[Exercise aim]: All that should come back is the lines of the data below from the one containing "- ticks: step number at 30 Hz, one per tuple" to the one containing "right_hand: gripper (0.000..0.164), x", inclusive, exactly as they stand.

+++

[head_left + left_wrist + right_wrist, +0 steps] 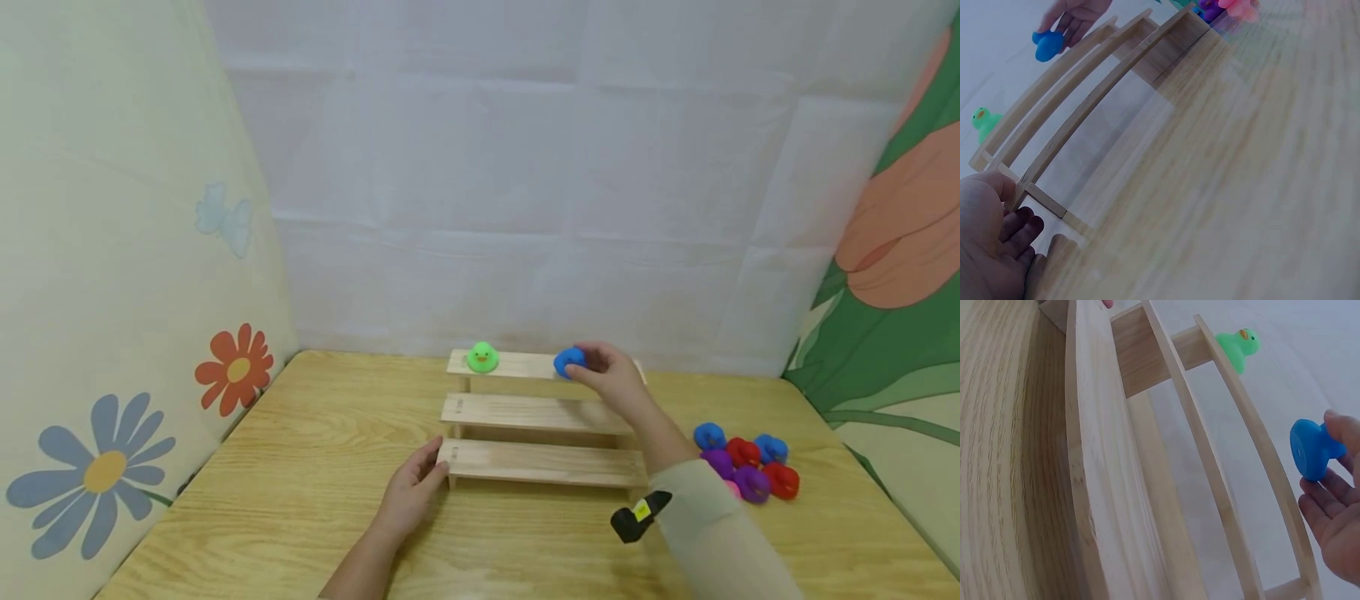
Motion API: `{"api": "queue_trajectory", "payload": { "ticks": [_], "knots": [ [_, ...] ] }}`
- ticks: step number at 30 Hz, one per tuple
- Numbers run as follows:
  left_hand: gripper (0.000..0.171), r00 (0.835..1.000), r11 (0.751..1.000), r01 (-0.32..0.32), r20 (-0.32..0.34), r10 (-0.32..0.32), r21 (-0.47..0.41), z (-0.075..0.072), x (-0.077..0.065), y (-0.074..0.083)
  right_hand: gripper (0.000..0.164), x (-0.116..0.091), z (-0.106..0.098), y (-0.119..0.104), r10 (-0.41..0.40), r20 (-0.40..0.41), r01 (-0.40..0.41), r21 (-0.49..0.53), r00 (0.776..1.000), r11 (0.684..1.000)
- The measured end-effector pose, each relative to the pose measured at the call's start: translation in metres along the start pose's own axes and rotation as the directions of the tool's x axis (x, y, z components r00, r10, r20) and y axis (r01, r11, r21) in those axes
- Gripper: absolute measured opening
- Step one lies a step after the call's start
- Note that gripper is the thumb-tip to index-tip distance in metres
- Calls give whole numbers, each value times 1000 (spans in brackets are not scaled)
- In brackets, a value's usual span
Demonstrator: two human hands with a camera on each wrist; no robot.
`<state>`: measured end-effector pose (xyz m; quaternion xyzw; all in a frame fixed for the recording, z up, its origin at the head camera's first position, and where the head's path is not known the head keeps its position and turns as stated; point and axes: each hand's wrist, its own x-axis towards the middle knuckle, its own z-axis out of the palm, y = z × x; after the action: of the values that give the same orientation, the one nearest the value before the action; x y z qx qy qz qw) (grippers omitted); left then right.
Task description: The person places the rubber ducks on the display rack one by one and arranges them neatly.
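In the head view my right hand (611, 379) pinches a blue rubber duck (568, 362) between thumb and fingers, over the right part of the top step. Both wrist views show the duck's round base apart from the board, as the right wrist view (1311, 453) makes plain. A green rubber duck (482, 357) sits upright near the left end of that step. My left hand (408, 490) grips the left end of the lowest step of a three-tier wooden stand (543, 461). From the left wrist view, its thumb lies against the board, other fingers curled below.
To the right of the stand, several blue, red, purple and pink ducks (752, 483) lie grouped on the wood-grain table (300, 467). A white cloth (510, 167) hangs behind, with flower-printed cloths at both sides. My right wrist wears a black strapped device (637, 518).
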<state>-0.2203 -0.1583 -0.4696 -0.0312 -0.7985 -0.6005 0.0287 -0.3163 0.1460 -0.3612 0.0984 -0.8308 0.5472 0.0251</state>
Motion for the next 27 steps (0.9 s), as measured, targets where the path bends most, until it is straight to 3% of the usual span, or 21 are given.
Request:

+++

[Problem solution]:
- ticks: step number at 30 Hz, one per tuple
- Numbers run as follows:
  left_hand: gripper (0.000..0.171), r00 (0.835..1.000), r11 (0.751..1.000), r01 (-0.32..0.32), r20 (-0.32..0.34), r10 (-0.32..0.32), r21 (-0.47..0.41), z (-0.075..0.072), x (-0.077..0.065), y (-0.074..0.083)
  right_hand: gripper (0.000..0.164), x (-0.116..0.091), z (-0.106..0.098), y (-0.119..0.104), r10 (-0.41..0.40), r20 (-0.40..0.41), r01 (-0.40..0.41), r21 (-0.49..0.53), r00 (0.776..1.000), r11 (0.684..1.000)

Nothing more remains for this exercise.